After many years of infertility, Bob and I have a solid foundation in our marriage as we journeyed through the winding path of trying for a baby together. But raising twins has brought the challenges to a whole new level. The presence of the babies and our new priority of taking care of them means that sometimes our needs as an individual and as a couple are pushed to the side. Bob’s long commute means he only gets a glimpse of the babies if they wake up late, and he gets to spend about 20 minutes with the babies when he comes home before their bed time. During the day even with my mom’s help, I am pulled in all sorts of directions by the increasing demands of the babies as their wake time is getting longer and Okra, our baby boy, is going through a phase and has been increasingly whiny.
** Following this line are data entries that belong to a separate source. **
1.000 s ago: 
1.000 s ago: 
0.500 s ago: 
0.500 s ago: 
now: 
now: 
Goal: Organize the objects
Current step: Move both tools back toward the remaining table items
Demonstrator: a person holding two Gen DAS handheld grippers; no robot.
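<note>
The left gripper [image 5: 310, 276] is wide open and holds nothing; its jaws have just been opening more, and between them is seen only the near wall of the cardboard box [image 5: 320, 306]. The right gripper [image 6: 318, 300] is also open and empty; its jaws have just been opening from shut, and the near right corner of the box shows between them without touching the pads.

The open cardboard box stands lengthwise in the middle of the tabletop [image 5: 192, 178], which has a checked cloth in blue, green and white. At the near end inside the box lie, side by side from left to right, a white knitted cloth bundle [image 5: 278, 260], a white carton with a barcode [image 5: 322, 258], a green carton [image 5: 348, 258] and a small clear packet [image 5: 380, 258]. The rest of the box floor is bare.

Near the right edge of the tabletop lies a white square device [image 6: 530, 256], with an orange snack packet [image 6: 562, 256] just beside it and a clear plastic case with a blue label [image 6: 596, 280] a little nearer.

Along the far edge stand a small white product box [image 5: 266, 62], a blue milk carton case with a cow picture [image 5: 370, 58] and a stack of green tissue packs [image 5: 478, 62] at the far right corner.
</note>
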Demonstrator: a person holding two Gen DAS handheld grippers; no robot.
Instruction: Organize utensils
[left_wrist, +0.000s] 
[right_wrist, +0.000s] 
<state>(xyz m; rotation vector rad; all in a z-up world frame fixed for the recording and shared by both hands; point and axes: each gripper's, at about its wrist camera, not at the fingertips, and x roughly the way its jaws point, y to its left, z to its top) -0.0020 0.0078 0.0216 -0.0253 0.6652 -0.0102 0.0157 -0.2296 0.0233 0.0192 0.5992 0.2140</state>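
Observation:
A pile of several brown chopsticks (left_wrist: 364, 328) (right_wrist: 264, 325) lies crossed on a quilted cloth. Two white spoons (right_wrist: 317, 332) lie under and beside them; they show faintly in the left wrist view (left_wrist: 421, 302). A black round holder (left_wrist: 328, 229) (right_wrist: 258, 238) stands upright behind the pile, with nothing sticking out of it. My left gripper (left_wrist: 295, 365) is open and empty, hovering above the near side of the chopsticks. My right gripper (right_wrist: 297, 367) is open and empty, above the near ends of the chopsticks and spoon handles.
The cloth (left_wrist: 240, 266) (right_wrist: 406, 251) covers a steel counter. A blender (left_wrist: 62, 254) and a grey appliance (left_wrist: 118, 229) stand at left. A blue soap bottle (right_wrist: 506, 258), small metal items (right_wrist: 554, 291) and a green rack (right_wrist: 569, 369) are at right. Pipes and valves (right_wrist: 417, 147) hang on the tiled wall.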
By the time we sit down at night after the twins have gone to bed, Bob is exhausted from his long day at work and I am exhausted from my long day with the babies. Despite wanting to have some time together, we often find ourselves on our own smart phone doing our own things. On the weekend, we try to do something as a family, and as a result, the babies get inconsistent naps and are often overly tired. If one goes down for a nap, the other one may not. We find ourselves sometimes running around like headless chickens trying to take care of the babies as best as we could. I honestly sometimes feel inadequate as a parent. Did I read enough with them? Sing enough with them? Let them have enough tummy time? Talk and play enough with them? Have enough outside activities with them? Sometimes I wonder if Bob and I are not paying enough attention to our own needs and each other’s needs because it just takes a lot of time to take care of twins.
Maybe we have to make time for each other despite how tired we are in the evening. We need to figure something out.